** Problem to work on **
In the listing below, start your output at the line with "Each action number" and end it after the line with "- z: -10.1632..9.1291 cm", copying every line exactly.

** Records supplied **

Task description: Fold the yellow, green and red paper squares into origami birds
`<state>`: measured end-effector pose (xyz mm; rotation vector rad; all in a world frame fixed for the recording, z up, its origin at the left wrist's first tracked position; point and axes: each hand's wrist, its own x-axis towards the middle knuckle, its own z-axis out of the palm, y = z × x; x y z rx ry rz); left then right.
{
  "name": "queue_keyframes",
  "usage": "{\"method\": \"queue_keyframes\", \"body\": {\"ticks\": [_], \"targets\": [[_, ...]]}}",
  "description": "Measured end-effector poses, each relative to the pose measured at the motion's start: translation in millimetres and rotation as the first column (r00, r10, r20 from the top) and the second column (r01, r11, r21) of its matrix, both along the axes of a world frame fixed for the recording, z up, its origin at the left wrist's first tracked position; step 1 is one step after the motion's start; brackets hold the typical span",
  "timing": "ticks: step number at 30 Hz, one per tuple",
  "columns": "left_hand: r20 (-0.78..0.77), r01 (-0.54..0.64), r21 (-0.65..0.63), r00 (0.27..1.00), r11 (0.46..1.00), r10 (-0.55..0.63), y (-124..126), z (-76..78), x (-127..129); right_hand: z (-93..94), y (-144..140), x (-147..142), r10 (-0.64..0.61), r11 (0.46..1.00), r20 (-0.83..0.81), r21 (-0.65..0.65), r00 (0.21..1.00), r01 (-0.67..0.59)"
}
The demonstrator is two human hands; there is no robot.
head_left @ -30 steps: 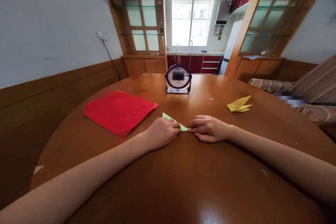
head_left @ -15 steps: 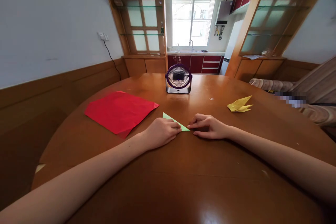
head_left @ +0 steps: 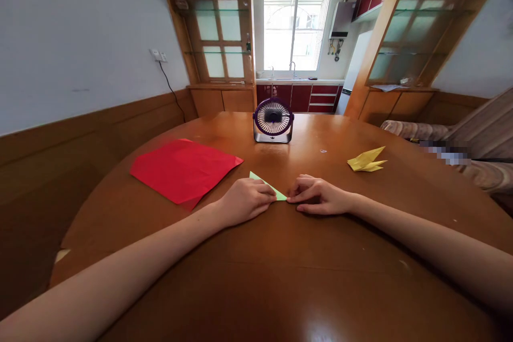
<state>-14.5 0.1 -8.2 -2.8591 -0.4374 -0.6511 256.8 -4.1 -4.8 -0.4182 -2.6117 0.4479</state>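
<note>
At the middle of the round wooden table point(head_left: 280, 278) I have my left hand point(head_left: 244, 202) lying knuckles-up on a folded green paper point(head_left: 267, 187), fingers curled and pressed down on it so that most of the sheet is hidden under the palm. Only a narrow green wedge shows, running from a far tip just beyond my knuckles to a sharp point on the right. My right hand point(head_left: 318, 196) meets that point from the other side: its fingers are drawn together, and the fingertips point(head_left: 292, 199) touch the green tip against the table. I cannot tell whether they pinch the paper or only press on it. The two hands sit just beside each other, with the wedge's point between them, and both forearms reach in from the near edge of the table.

Left of my left hand, just beside the wrist, a large red sheet of paper point(head_left: 185, 169) lies flat, its near corner close to my forearm. Well apart to the right, beyond my right hand, a yellow folded paper figure point(head_left: 366, 160) rests on the wood with its pointed ends aimed to the right. Straight ahead, farther up the table, a small purple desk fan point(head_left: 273, 121) stands upright and faces me. Behind it is a kitchen with a bright window point(head_left: 294, 29) and red cabinets point(head_left: 304, 97).
</note>
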Motion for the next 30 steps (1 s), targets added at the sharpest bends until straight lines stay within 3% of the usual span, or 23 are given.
{"method": "queue_keyframes", "body": {"ticks": [10,17,30], "targets": [[0.059,0.022,-0.094,0.998,0.995,-0.017,2,-0.8,-1,2.7,-4,-1,-0.024,1.0,0.046,0.011,0.999,0.024],[0.076,0.049,-0.146,0.996,0.988,-0.038,4,-0.2,-1,-0.4,-6,-4,-0.029,0.993,0.087,0.115,0.996,0.019],[-0.024,0.066,-0.279,0.997,0.958,-0.076,11,15.2,-20,2.1,-4,-8,0.03,0.973,0.132,0.223,0.991,-0.059]]}}
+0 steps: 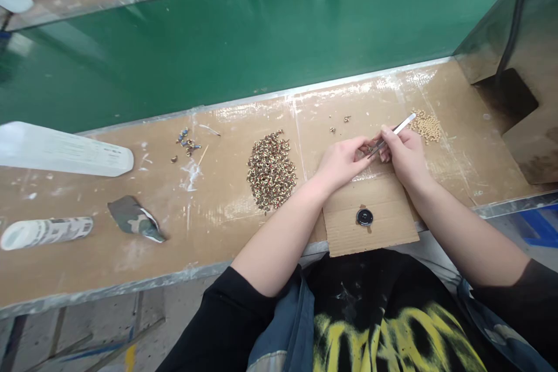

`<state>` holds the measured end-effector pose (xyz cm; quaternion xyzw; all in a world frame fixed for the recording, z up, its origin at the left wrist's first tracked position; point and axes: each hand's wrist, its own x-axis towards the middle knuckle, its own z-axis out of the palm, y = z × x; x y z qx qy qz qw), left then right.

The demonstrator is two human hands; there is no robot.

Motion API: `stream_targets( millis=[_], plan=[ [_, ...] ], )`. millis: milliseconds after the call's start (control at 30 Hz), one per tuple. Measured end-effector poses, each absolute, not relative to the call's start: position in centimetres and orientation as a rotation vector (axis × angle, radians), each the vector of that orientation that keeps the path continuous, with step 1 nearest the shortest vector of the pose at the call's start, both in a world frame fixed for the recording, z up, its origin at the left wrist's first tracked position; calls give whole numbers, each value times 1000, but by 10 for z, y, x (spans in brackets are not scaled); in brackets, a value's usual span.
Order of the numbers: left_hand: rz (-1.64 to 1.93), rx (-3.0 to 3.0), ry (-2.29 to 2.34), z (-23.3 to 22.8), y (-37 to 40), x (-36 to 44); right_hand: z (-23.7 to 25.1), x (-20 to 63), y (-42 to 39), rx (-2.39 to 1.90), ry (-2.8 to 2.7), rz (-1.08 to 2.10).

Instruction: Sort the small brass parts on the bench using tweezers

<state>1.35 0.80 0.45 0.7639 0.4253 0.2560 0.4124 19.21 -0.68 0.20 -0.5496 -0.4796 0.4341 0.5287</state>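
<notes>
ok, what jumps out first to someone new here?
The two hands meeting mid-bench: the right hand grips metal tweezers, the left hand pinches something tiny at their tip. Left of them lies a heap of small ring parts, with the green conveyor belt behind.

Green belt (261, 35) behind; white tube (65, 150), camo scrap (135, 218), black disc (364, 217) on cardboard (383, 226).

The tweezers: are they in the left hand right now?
No, the tweezers are gripped in the right hand, while the left hand meets their tip over the cardboard sheet.
</notes>
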Motion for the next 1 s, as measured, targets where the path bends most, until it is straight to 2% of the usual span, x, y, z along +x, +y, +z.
stream_targets(
  millis=[367, 533, 1000],
  plan=[
    [886, 1542, 1034, 0, 7, 14, -1, 192, -7, -1226, -911, 1073],
    [879, 1320, 960, -3, 13, 15, -5, 195, -6, -1160, -821, 1137],
    [1043, 1149, 926, -9, 17, 16, 1, 188, -9, -1160, -909, 1101]
  ],
)
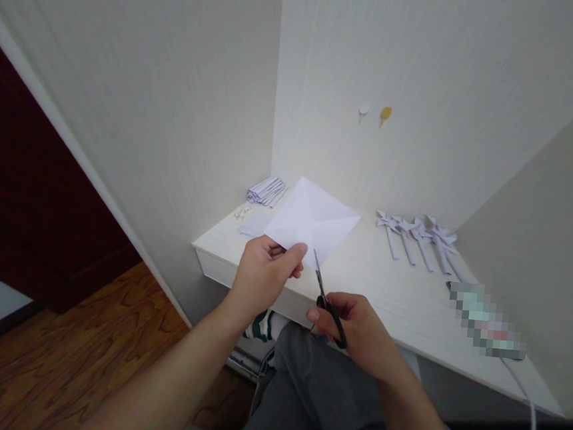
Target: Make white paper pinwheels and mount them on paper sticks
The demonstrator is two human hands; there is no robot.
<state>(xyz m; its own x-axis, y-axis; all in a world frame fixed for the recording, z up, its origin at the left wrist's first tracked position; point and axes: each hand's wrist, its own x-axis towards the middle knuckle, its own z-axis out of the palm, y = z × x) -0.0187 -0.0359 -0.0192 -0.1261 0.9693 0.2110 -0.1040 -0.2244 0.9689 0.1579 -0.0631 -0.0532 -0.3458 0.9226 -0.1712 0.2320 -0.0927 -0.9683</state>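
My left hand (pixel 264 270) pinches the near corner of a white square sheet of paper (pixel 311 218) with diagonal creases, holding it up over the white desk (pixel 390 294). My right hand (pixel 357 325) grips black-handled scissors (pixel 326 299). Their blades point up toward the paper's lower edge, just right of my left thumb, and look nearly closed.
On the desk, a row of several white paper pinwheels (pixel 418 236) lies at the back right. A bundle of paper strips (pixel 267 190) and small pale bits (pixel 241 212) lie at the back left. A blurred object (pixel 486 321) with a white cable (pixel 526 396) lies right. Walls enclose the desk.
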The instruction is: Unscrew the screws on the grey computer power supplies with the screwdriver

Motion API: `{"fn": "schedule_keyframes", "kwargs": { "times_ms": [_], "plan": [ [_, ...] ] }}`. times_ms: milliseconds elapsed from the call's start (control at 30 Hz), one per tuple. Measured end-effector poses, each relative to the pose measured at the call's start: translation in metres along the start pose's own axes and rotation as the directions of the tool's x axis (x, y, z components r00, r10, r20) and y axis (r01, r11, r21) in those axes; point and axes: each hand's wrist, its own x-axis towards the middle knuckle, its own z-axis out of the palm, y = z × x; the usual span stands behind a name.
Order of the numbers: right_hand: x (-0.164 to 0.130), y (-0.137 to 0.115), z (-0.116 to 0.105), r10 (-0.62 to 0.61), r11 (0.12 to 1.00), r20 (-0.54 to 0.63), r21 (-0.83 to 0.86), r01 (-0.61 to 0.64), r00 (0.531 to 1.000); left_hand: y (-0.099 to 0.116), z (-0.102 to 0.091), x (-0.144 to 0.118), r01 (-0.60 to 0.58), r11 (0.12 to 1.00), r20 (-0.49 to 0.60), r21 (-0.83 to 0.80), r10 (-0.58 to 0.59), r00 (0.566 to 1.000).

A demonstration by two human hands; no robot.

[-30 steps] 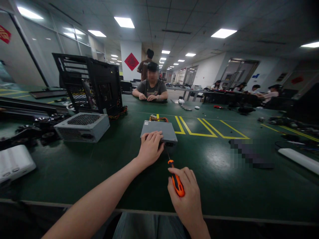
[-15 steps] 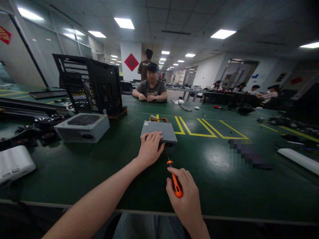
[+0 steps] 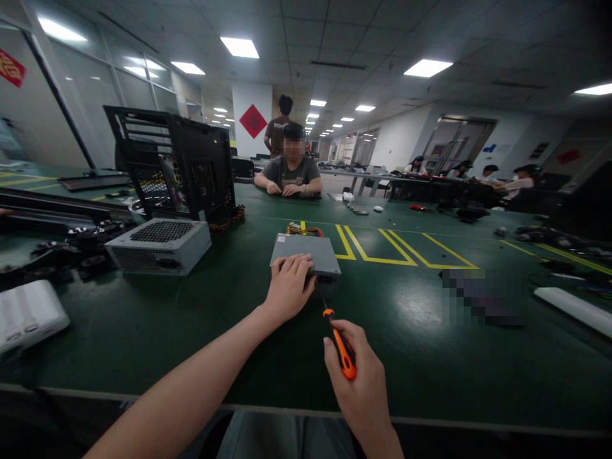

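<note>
Left hand [image 3: 289, 291] resting on box [image 3: 316, 248], fingers lying straight across top. Right hand [image 3: 364, 376] gripping screwdriver [image 3: 341, 347], shaft pointing toward box's near side. Hands working apart.

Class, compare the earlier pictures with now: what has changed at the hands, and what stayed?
The right hand keeps hold of the screwdriver, whose handle seems to have rolled slightly as the grip on it shifted. The left hand stays on the grey metal box; neither visibly moved.
</note>
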Motion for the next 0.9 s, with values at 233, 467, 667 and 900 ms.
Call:
{"fn": "schedule_keyframes", "kwargs": {
  "times_ms": [233,467,667,900],
  "plan": [
    [0.005,-0.003,-0.001,-0.148,0.982,0.009,-0.117,0.148,0.989,0.0,0.0,0.0,0.0,1.0,0.001,0.007,0.0,1.0],
    [0.006,-0.006,0.002,-0.121,0.989,-0.077,-0.098,0.113,0.99,0.001,-0.001,0.0,0.009,1.0,-0.002,0.01,-0.009,1.0],
    [0.011,-0.015,0.003,-0.152,0.975,-0.095,-0.178,0.133,0.984,0.001,-0.003,0.0,-0.002,1.0,0.01,0.009,0.002,1.0],
    [0.011,-0.018,0.002,-0.126,0.977,-0.038,-0.175,0.117,0.991,0.0,-0.001,0.0,0.003,1.0,0.003,0.015,-0.003,1.0]
  ]
}}
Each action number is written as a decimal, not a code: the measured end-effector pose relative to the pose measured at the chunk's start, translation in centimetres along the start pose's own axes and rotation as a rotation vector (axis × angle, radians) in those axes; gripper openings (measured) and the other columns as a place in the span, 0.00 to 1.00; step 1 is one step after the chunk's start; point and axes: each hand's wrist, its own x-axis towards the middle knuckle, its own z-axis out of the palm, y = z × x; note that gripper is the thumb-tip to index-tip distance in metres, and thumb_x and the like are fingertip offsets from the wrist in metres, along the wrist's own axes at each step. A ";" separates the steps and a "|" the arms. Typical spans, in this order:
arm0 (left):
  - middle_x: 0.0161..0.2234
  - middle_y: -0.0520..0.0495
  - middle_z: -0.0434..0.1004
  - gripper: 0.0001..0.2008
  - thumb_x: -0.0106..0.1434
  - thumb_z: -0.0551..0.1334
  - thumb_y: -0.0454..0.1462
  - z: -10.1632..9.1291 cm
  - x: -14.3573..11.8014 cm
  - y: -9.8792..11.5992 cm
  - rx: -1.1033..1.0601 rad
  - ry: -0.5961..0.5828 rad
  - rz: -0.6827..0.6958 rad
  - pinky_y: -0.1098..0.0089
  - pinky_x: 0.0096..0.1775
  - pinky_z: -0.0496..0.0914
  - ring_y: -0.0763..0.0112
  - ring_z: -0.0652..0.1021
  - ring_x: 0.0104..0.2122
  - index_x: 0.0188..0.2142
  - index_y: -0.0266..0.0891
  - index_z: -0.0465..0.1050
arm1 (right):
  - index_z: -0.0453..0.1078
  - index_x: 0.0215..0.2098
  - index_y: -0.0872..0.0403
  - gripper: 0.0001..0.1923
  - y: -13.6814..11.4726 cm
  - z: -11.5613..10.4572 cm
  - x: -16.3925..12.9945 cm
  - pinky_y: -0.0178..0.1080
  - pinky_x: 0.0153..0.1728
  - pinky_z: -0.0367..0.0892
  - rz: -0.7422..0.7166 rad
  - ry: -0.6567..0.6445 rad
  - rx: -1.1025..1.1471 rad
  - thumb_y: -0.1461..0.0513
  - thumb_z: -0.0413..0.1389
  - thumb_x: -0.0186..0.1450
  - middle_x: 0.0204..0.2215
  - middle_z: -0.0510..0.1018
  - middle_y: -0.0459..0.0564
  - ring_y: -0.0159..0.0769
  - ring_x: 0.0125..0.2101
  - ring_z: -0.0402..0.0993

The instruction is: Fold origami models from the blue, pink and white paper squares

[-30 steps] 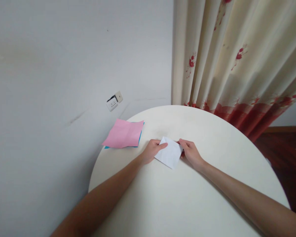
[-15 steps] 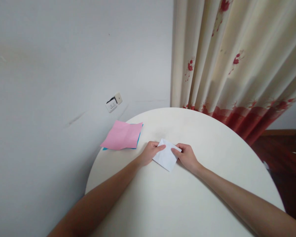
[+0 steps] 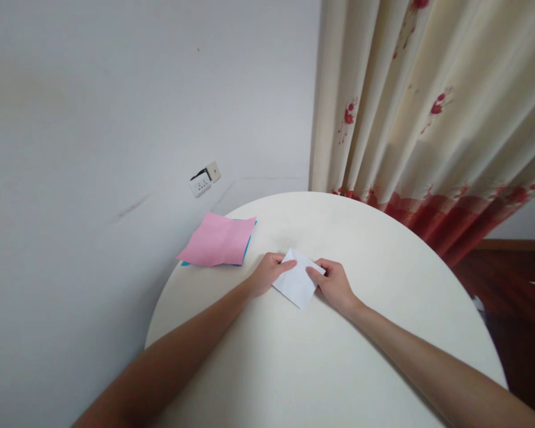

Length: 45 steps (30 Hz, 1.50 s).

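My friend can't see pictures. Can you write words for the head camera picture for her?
Two bare hands, left hand and right hand, press a folded white paper on a round white table. Pink paper lies left, by a curtain.

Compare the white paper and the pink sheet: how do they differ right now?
The white paper is pinched between the left hand and right hand; the pink sheet lies untouched. The white paper looks smaller. The pink sheet overhangs the table edge on a blue sheet. Both are creased paper.
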 end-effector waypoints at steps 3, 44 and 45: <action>0.27 0.44 0.79 0.20 0.53 0.69 0.49 0.2 0.0 0.2 0.011 0.013 -0.003 0.72 0.26 0.64 0.68 0.76 0.24 0.30 0.31 0.79 | 0.72 0.25 0.56 0.15 0.2 -0.1 0.0 0.33 0.23 0.59 0.000 -0.006 0.012 0.52 0.60 0.58 0.21 0.73 0.45 0.31 0.21 0.64; 0.25 0.42 0.79 0.24 0.52 0.68 0.53 2.1 0.6 1.0 0.096 0.004 -0.053 0.72 0.24 0.62 0.67 0.76 0.23 0.31 0.30 0.79 | 0.74 0.34 0.57 0.10 -0.8 -1.3 -0.4 0.35 0.29 0.65 0.016 -0.012 0.012 0.59 0.60 0.55 0.29 0.78 0.48 0.34 0.28 0.70; 0.25 0.42 0.79 0.24 0.52 0.68 0.53 2.1 0.6 1.0 0.093 0.002 -0.051 0.72 0.24 0.62 0.67 0.76 0.23 0.31 0.30 0.79 | 0.74 0.36 0.57 0.12 -0.9 -1.3 -0.5 0.35 0.30 0.65 0.007 -0.010 0.019 0.59 0.60 0.55 0.30 0.78 0.49 0.35 0.29 0.71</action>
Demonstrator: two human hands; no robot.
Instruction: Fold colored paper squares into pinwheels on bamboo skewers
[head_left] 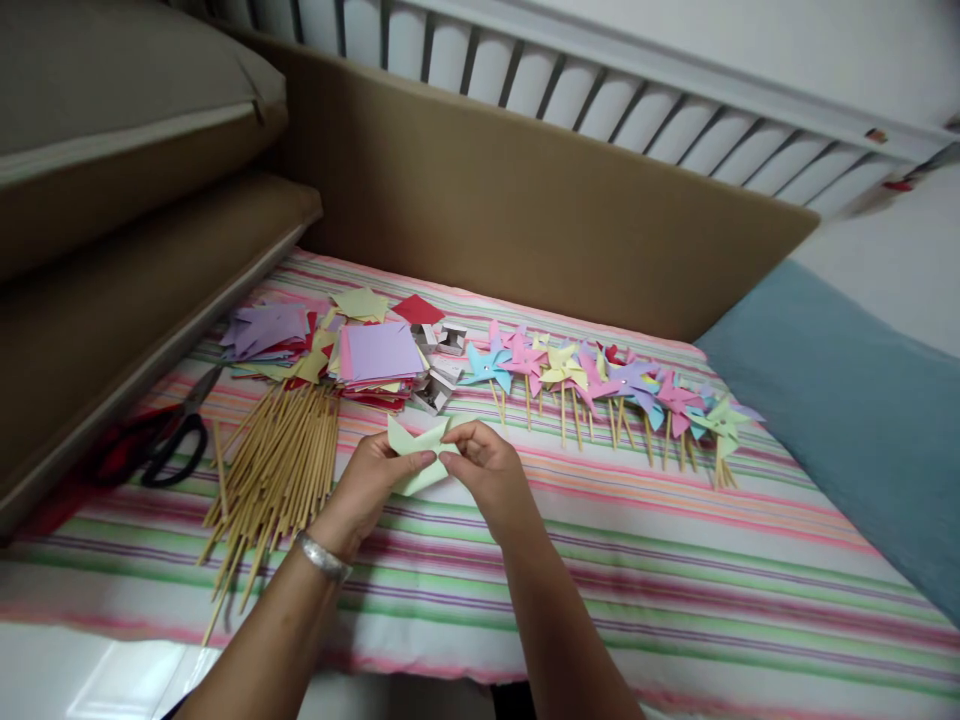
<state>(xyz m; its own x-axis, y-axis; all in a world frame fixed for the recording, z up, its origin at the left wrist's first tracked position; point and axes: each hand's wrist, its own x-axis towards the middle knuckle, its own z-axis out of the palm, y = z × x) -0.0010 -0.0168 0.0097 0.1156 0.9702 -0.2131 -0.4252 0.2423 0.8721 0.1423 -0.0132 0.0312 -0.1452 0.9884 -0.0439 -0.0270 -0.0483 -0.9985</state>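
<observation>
Between my two hands is a pale green paper pinwheel (420, 478), partly folded, with pointed corners sticking up and out. My left hand (375, 475) pinches its left side, thumb pressed near the centre. From the other side my right hand (484, 468) is closed on the paper, its thumb also by the centre. My fingers cover part of the folds. Just beyond them lies a stack of square paper sheets (381, 352), lilac on top. Small open boxes (439, 380) stand beside the stack. A bundle of thin wooden sticks (277, 460) lies left of my left hand.
Finished pinwheels on sticks (596, 375) lie in a row at the right. Black-handled scissors (180, 430) rest at the left by brown cushions (150, 260). More cut paper (266, 330) lies behind the sticks. A brown panel (525, 200) borders the striped cloth (675, 580) at the back.
</observation>
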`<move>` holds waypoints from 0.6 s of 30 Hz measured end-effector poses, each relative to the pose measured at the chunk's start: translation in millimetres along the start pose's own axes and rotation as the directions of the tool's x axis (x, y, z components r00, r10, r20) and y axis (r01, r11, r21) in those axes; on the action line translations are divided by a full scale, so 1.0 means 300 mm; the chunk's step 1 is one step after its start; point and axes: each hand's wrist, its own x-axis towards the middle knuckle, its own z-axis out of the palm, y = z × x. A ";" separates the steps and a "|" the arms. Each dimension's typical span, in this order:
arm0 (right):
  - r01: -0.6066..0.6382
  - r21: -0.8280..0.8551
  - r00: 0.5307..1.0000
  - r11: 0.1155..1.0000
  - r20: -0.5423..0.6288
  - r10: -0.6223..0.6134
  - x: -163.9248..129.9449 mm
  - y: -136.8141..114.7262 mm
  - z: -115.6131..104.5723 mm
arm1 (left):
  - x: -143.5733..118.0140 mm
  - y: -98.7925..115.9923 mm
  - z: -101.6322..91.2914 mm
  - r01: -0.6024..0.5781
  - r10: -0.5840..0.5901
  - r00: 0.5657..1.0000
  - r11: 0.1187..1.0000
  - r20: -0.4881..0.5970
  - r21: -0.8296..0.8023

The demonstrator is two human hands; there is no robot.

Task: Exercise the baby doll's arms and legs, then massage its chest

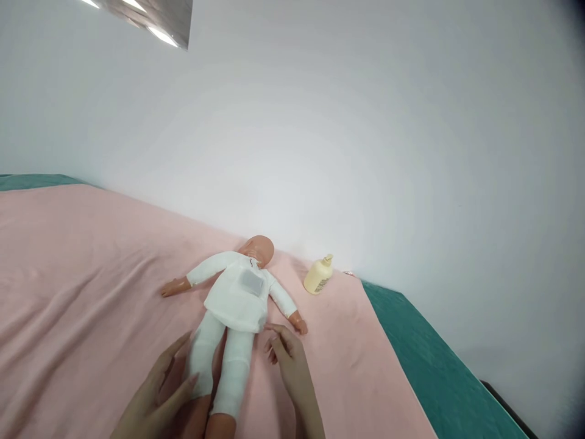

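A baby doll [235, 305] in a white long-sleeved top and white trousers lies on a pink sheet [91, 256], its head toward the wall and its arms spread. A grey patch [251, 281] marks the chest of the top. My left hand [158, 390] is beside the doll's leg, with thumb and fingers spread and the thumb tip at the trouser leg [201, 360]. On the other side, my right hand [286, 353] has loosely bent fingers, the index fingertip at the hem of the top near the doll's hand [298, 323]. The doll's feet are out of view.
A pale yellow pump bottle [317, 276] stands on the sheet to the right of the doll's head. Green covering [434, 360] shows past the sheet's right edge. A white wall [342, 134] rises behind. Something shiny [159, 15] hangs at the upper left.
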 end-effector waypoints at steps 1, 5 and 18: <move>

** Exercise result **
Each action number is written as a decimal, not a code: the measured end-effector pose relative to the pose measured at the chunk's start, translation in centimetres along the start pose's own axes and rotation as a rotation vector (axis × angle, radians) in those axes; gripper openings (measured) and the other columns as a place in the span, 0.00 to 1.00; step 1 is one step after the chunk's start; point and axes: each hand's wrist, its own x-axis towards the middle knuckle, its own z-axis out of the palm, y = z × x; note that gripper is the thumb-tip to index-tip distance in metres, and thumb_x and the like are fingertip offsets from the wrist in metres, along the wrist's own axes at each step. A ";" separates the steps and a "|" the arms. Typical spans, in this order:
arm0 (left):
  - middle_x: 0.0161..0.2234
  - middle_y: -0.0520..0.0495
  - middle_z: -0.0434..0.1004
  - gripper: 0.0001..0.2008
  - thumb_x: -0.0106..0.1434
  - thumb_z: -0.0551..0.1334
  - thumb_y: -0.0454..0.1462
  - z: -10.1632..9.1291 cm

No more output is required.